Handwriting Apps (Convert Handwritten notes into text)

Tip: In a lot of these apps that convert handwritten notes into text you will have to train the app to recognise your handwriting.

Notes Plus:

This app has the in-app purchase to create searchable text via your handwriting ($1.99). The app also features a web browser so you can add content/drag images across into your notes. It also allows you to open up your notebooks in the web browser to add research notes. It includes the ‘palm’ option as well as close up writing.
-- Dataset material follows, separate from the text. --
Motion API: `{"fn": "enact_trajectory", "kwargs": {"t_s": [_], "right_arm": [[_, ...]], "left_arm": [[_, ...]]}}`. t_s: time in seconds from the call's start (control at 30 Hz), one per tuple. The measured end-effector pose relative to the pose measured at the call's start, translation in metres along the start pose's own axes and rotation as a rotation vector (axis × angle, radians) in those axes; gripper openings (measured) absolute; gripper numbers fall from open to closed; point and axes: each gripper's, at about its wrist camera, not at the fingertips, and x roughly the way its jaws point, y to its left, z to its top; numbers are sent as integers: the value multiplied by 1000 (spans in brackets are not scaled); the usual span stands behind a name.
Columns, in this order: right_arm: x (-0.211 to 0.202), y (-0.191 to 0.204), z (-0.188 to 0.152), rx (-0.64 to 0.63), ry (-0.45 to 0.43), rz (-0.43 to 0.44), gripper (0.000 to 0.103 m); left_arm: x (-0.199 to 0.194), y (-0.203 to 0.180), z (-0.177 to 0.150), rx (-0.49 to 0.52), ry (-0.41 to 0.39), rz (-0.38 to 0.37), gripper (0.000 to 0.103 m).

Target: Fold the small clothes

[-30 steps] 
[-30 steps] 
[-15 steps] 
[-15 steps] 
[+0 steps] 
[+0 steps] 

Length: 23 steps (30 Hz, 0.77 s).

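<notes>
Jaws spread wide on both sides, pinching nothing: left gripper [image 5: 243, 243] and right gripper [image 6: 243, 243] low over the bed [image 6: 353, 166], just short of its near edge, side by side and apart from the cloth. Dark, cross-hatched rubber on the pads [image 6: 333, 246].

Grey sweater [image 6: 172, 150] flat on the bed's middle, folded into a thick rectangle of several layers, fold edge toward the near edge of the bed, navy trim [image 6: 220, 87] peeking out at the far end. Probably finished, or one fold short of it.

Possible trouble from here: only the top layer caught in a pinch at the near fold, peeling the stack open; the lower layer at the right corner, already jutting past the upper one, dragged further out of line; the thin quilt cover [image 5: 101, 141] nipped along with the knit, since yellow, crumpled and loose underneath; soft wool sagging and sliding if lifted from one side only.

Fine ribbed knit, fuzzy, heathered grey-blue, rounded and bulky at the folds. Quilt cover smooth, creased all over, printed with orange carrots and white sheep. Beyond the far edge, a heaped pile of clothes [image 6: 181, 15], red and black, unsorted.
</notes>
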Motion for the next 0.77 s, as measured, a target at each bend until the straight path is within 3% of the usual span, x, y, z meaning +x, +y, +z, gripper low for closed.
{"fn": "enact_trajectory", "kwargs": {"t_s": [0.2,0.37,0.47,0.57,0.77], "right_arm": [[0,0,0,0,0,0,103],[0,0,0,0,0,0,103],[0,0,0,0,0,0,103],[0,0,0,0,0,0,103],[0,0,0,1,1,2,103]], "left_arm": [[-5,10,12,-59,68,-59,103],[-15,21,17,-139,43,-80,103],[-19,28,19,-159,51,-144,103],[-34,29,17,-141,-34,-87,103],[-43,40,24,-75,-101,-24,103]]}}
Writepad: (iOS and Android)

Most of these handwriting apps are not cheap ($9.00 and upwards) and so always check out the user reviews first before purchasing (or sometimes there is a ‘Lite’ version and try that first). This app converts handwritten text into typed text and will improve over time the more you use this app. A great feature of this app is the ability to use shorthand and even further refine the user dictionary and autocorrector.
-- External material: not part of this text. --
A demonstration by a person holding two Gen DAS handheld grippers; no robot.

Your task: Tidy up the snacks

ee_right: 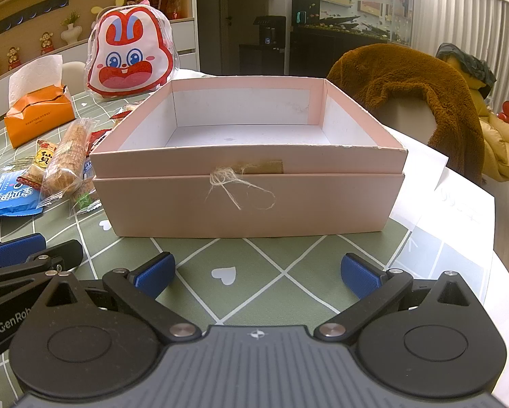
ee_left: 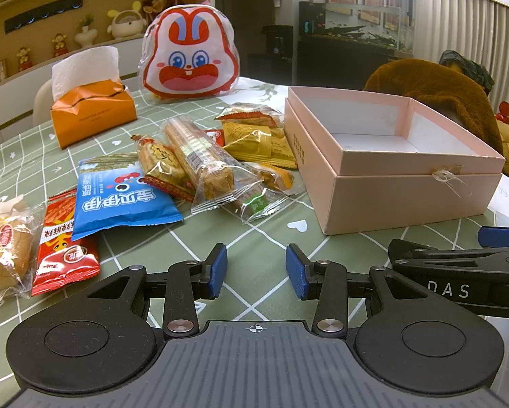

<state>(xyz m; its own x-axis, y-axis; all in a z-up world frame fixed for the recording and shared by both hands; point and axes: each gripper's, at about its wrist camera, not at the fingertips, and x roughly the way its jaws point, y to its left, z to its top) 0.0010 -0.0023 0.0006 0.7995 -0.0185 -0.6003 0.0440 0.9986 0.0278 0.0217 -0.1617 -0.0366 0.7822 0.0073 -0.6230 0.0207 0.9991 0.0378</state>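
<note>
A pile of wrapped snacks lies on the green checked tablecloth: a blue packet (ee_left: pixel 121 200), a red packet (ee_left: pixel 62 244), a long clear cracker sleeve (ee_left: pixel 200 156), yellow packets (ee_left: pixel 257 142) and a wrapped bun (ee_left: pixel 6 251). An empty pink box (ee_left: pixel 400 190) (ee_right: pixel 251 197) stands open to their right. My left gripper (ee_left: pixel 256 270) hovers open over bare cloth in front of the pile, holding nothing. My right gripper (ee_right: pixel 257 273) is open wider, empty, just in front of the box. Each gripper shows at the edge of the other's view.
An orange tissue box (ee_left: pixel 91 112) and a rabbit-faced bag (ee_left: pixel 189 57) stand behind the snacks. A brown fleece (ee_right: pixel 410 81) hangs over a chair beyond the box. The table's white curved edge (ee_right: pixel 475 238) runs at the right.
</note>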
Taking messages from phone calls:

Paper Port Notes: (iOS)

This app is developed by the same company as Dragon Dictation which I previously listed in Day 5 of the 30 Day Blog Challenge.  PaperPort Notes allows you take both typed and handwritten notes. The integration of Dragon voice recognition means that you don’t have to go to another note taking app if you would like to add audio recordings (Dragon voice recognition is one of the best on the market in my personal opinion).  Annotation of documents is possible and exporting to all major cloud based services is also included.

Penultimate: (iOS) (Free)

This app does sync with Evernote which definitely makes it high on my list of favourite apps. It has a palm rest and various types of ‘paper templates’ that you can use to take notes on. (Premium users get access to all of the papers, otherwise it is an in-app purchase). When searching for text within Evernote, it recognises your handwriting (just like it would typed text). This makes it a powerful feature especially if you use both typed and handwritten text in your business.

Google Keep (Android):

This is a great app for Android users as you can type notes, add photos and convert voice notes into Text. There is also the ability to take checklists (perfect for when you need to set agendas for staff or board meetings). These notes are then all synced with your Google Drive.

Google_Keep Android Apps

Notability (iOS)

Even though I have talked about Notability before, it is a fantastic app and great for taking notes as you can add voice, drawings, diagrams and ‘close up writing mode’ where you can write much smaller and this is added to the main note taking area so you can fit more on the page.

Today, is going to be a day focused on writing up my business vision for 2014 and all the exciting projects that I have planned for Tech Coach HQ. Look forward to tomorrow, although as it’s a special day (my birthday) for Tech Coach HQ, not sure how much writing is going to get done. Always remember, to take things ‘one byte’ at a time.